#### WHAT THE EXERCISE ASKS:
Go through the data below and report how many lines contain "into"; the reply holds only that number.
● ● ● ●
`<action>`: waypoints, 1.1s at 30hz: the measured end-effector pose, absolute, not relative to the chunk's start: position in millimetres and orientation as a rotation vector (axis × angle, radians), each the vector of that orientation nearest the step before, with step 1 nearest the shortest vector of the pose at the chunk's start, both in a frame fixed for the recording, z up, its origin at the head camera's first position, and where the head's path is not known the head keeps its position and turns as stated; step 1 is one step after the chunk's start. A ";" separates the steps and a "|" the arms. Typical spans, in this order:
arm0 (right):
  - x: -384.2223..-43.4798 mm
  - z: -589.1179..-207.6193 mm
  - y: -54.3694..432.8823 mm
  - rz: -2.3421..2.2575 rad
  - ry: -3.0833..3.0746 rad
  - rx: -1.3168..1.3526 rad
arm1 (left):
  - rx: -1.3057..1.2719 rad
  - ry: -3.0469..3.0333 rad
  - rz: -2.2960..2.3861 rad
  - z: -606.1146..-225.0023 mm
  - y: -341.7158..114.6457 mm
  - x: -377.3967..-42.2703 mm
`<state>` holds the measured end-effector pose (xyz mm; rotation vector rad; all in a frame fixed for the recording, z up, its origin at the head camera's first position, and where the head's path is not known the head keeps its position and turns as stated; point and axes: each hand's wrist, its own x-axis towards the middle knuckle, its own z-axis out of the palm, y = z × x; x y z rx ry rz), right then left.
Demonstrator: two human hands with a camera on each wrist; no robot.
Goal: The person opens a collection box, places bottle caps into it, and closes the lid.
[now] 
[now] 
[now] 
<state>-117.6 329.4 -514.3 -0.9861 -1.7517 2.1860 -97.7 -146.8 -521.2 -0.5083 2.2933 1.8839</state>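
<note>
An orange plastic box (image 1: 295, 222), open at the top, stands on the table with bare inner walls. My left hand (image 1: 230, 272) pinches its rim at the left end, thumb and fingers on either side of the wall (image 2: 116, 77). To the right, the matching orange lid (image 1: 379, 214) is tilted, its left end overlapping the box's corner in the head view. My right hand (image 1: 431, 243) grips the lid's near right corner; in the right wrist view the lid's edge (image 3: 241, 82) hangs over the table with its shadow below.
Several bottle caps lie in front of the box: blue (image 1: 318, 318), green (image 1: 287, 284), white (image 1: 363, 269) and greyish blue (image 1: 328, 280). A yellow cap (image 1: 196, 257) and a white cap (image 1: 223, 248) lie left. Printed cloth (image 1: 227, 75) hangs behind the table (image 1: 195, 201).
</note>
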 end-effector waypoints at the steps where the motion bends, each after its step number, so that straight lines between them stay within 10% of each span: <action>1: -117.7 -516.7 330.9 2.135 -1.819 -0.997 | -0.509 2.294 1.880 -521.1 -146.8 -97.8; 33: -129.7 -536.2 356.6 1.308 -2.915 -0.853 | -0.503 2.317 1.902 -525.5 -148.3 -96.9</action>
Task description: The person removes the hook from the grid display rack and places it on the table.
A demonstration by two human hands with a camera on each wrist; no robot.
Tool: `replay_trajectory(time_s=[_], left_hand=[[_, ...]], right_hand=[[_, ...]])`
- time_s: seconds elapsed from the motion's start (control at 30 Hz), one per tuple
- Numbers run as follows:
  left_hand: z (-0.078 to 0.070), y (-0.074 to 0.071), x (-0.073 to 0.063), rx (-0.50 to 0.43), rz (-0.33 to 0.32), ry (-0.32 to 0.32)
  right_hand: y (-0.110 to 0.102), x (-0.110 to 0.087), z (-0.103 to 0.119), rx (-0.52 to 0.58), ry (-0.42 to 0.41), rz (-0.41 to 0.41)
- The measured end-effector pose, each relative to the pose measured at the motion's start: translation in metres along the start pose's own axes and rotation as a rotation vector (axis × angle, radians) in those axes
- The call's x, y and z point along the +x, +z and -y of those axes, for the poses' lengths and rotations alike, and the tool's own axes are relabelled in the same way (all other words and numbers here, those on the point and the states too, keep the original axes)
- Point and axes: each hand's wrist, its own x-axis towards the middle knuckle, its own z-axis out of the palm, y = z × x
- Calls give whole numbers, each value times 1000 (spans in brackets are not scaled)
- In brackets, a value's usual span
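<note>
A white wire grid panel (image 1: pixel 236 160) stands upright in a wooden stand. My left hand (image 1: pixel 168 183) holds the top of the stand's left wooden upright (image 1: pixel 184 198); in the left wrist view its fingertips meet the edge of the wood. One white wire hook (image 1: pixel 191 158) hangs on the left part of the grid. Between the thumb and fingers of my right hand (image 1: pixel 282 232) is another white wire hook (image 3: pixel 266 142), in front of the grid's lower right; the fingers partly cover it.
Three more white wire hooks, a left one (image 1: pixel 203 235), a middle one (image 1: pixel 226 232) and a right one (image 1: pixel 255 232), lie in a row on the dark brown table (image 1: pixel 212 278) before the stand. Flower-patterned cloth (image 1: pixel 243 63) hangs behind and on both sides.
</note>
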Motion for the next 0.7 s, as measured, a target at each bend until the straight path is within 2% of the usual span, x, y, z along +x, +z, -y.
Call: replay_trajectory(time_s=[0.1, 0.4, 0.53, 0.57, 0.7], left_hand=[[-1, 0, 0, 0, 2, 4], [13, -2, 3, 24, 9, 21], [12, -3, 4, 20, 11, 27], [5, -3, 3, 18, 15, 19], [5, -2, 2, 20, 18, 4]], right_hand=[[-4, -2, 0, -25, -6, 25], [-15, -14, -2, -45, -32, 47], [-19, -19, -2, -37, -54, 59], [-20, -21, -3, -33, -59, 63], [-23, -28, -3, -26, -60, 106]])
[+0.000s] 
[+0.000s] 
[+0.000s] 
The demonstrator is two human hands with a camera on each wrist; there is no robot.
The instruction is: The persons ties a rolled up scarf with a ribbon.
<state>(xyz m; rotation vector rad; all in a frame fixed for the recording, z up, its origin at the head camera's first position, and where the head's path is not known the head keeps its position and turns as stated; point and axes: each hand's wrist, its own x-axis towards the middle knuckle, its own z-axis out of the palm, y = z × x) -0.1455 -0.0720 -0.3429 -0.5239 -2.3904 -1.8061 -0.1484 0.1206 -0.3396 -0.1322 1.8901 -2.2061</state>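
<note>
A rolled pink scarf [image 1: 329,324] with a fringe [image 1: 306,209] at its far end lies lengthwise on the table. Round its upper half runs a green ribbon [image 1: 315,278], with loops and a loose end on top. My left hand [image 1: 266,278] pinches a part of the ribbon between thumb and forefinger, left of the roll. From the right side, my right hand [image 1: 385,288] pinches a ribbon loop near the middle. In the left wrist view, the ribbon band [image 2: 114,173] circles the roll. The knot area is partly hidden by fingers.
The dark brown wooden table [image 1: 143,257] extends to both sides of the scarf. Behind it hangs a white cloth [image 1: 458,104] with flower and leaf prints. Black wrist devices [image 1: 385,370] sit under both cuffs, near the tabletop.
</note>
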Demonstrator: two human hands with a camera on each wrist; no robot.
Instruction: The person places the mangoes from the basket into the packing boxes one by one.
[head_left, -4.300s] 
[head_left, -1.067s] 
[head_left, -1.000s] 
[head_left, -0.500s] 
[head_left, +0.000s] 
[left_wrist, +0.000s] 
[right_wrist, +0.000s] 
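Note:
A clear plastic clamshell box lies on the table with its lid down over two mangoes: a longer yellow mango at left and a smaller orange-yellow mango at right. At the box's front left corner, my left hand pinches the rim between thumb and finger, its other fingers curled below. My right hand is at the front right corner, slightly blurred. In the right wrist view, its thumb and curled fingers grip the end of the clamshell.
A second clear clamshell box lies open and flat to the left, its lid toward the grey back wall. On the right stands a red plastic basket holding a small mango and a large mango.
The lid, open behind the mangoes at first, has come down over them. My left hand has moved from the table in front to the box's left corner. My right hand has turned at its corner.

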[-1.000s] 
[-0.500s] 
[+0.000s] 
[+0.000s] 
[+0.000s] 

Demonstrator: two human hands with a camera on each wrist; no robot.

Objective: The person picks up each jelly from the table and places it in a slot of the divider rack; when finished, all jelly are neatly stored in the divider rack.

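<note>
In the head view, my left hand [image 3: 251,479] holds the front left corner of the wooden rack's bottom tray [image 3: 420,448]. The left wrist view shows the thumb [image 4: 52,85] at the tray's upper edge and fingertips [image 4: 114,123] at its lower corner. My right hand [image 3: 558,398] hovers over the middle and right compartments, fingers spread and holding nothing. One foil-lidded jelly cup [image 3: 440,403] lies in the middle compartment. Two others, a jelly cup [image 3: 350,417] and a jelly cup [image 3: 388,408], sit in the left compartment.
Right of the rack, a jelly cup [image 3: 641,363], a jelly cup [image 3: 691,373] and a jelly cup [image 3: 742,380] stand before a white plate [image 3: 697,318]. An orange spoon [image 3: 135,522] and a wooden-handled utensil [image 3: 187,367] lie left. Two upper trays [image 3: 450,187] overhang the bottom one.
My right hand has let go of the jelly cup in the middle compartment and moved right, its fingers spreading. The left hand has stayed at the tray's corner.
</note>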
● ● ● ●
#### ANSWER TO THE PROBLEM:
2